#### Data for the task
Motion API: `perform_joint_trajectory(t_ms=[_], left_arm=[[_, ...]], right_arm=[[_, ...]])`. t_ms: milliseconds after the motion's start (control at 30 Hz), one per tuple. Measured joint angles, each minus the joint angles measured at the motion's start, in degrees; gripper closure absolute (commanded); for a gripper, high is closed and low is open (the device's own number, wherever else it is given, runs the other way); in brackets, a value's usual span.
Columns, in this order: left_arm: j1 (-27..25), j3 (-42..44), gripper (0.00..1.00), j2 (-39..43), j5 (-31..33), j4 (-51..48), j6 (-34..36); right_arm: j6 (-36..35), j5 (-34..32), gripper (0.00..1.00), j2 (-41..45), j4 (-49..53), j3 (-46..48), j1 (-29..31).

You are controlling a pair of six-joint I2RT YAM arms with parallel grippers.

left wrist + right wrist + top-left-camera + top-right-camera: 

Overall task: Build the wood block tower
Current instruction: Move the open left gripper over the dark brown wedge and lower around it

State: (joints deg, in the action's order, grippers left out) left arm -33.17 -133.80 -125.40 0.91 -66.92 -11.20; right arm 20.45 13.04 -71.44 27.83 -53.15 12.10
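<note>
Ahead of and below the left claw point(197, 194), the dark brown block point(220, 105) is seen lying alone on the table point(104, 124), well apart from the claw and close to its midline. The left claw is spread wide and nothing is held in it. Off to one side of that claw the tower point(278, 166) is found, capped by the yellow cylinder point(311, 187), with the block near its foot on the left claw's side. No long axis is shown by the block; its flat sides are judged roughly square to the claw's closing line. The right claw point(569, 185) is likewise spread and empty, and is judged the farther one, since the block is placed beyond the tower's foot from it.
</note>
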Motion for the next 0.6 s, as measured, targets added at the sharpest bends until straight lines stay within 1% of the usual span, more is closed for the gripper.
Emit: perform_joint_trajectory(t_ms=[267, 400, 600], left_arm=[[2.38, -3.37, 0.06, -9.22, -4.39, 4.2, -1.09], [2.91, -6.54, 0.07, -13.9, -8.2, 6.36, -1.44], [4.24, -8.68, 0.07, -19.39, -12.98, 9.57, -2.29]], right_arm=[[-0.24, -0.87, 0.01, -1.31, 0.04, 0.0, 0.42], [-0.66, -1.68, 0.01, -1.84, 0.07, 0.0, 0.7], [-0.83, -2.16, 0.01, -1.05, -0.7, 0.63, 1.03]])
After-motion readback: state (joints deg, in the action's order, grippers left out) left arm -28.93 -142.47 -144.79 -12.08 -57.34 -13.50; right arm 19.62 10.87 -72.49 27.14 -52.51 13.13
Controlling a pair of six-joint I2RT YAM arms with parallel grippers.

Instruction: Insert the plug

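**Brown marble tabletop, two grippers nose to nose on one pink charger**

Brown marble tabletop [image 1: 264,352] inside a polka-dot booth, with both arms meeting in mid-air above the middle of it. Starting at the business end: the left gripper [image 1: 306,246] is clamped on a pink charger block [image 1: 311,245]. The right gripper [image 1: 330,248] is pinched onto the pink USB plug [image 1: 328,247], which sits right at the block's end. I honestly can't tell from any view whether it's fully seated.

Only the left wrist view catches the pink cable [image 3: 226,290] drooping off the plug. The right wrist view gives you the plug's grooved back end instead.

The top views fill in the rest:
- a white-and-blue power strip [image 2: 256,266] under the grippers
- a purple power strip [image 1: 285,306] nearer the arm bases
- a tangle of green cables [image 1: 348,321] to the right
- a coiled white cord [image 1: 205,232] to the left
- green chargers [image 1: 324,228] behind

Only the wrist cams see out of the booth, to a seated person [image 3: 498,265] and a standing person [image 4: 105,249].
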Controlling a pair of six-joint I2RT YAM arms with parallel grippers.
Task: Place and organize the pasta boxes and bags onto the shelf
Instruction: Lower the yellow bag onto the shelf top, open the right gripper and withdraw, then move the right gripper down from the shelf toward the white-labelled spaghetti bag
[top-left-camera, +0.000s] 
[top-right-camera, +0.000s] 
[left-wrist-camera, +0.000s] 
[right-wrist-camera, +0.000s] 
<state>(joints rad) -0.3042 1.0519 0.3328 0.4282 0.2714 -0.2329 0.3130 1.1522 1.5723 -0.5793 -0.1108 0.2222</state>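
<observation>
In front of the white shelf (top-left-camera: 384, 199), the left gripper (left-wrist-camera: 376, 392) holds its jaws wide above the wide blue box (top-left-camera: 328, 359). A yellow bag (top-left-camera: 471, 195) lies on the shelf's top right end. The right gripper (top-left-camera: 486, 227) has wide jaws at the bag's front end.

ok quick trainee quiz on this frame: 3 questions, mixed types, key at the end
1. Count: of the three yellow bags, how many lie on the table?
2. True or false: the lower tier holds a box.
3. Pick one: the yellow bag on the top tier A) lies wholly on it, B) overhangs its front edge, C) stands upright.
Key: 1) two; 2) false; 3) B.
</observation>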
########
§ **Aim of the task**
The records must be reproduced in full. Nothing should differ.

§ **Response area**
Motion API: `perform_joint_trajectory(t_ms=[_], left_arm=[[_, ...]], right_arm=[[_, ...]])`. t_ms: milliseconds after the motion's start (control at 30 Hz), one per tuple. Measured joint angles, each minus the joint angles measured at the motion's start, in degrees; gripper closure absolute (commanded); for a gripper, high is closed and low is open (the device's own number, wherever else it is given, runs the other way); in brackets, a value's usual span.
Columns, in this order: left_arm: j1 (-27..25), j3 (-42..44), gripper (0.00..1.00), j2 (-39..43), j5 (-31..33), j4 (-51..48), j6 (-34..36); right_arm: j6 (-36..35), j5 (-34..32), gripper (0.00..1.00), j2 (-41..45), j4 (-49..53), j3 (-46..48), j1 (-29..31).

You are controlling a pair of six-joint I2RT YAM arms with parallel grippers.

left wrist + right wrist + top-left-camera + top-right-camera: 

Overall task: Build the wood block tower
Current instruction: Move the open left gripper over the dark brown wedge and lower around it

State: (joints deg, in the action's order, grippers left out) left arm -33.17 -133.80 -125.40 0.91 -66.92 -11.20; right arm 20.45 13.04 -71.44 27.83 -53.15 12.10
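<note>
Ahead of and below the left claw point(197, 194), the dark brown block point(220, 105) is seen lying alone on the table point(104, 124), well apart from the claw and close to its midline. The left claw is spread wide and nothing is held in it. Off to one side of that claw the tower point(278, 166) is found, capped by the yellow cylinder point(311, 187), with the block near its foot on the left claw's side. No long axis is shown by the block; its flat sides are judged roughly square to the claw's closing line. The right claw point(569, 185) is likewise spread and empty, and is judged the farther one, since the block is placed beyond the tower's foot from it.
</note>
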Motion for the next 0.6 s, as measured, targets added at the sharpest bends until straight lines stay within 1% of the usual span, more is closed for the gripper.
Emit: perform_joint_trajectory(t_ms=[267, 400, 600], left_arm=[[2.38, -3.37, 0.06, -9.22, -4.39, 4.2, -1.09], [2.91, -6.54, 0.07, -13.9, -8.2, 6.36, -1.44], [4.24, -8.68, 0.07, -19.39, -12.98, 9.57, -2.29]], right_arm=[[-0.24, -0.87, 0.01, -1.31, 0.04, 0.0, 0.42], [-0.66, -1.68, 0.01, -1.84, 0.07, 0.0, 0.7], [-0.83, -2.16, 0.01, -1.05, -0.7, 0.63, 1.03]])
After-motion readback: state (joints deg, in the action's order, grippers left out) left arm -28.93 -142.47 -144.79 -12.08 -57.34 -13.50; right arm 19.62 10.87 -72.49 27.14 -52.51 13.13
Controlling a pair of six-joint I2RT YAM arms with parallel grippers.

Instruction: Insert the plug

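**Brown marble tabletop, two grippers nose to nose on one pink charger**

Brown marble tabletop [image 1: 264,352] inside a polka-dot booth, with both arms meeting in mid-air above the middle of it. Starting at the business end: the left gripper [image 1: 306,246] is clamped on a pink charger block [image 1: 311,245]. The right gripper [image 1: 330,248] is pinched onto the pink USB plug [image 1: 328,247], which sits right at the block's end. I honestly can't tell from any view whether it's fully seated.

Only the left wrist view catches the pink cable [image 3: 226,290] drooping off the plug. The right wrist view gives you the plug's grooved back end instead.

The top views fill in the rest:
- a white-and-blue power strip [image 2: 256,266] under the grippers
- a purple power strip [image 1: 285,306] nearer the arm bases
- a tangle of green cables [image 1: 348,321] to the right
- a coiled white cord [image 1: 205,232] to the left
- green chargers [image 1: 324,228] behind

Only the wrist cams see out of the booth, to a seated person [image 3: 498,265] and a standing person [image 4: 105,249].
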Controlling a pair of six-joint I2RT YAM arms with parallel grippers.
Task: Place and organize the pasta boxes and bags onto the shelf
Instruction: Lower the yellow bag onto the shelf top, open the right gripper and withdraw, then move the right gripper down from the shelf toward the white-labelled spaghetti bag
[top-left-camera, +0.000s] 
[top-right-camera, +0.000s] 
[left-wrist-camera, +0.000s] 
[right-wrist-camera, +0.000s] 
<state>(joints rad) -0.3042 1.0519 0.3328 0.4282 0.2714 -0.2329 0.3130 1.1522 1.5723 -0.5793 -0.1108 0.2222</state>
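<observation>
In front of the white shelf (top-left-camera: 384, 199), the left gripper (left-wrist-camera: 376, 392) holds its jaws wide above the wide blue box (top-left-camera: 328, 359). A yellow bag (top-left-camera: 471, 195) lies on the shelf's top right end. The right gripper (top-left-camera: 486, 227) has wide jaws at the bag's front end.

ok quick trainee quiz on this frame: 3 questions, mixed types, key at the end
1. Count: of the three yellow bags, how many lie on the table?
2. True or false: the lower tier holds a box.
3. Pick one: the yellow bag on the top tier A) lies wholly on it, B) overhangs its front edge, C) stands upright.
Key: 1) two; 2) false; 3) B.
</observation>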

The exercise asks for nothing further.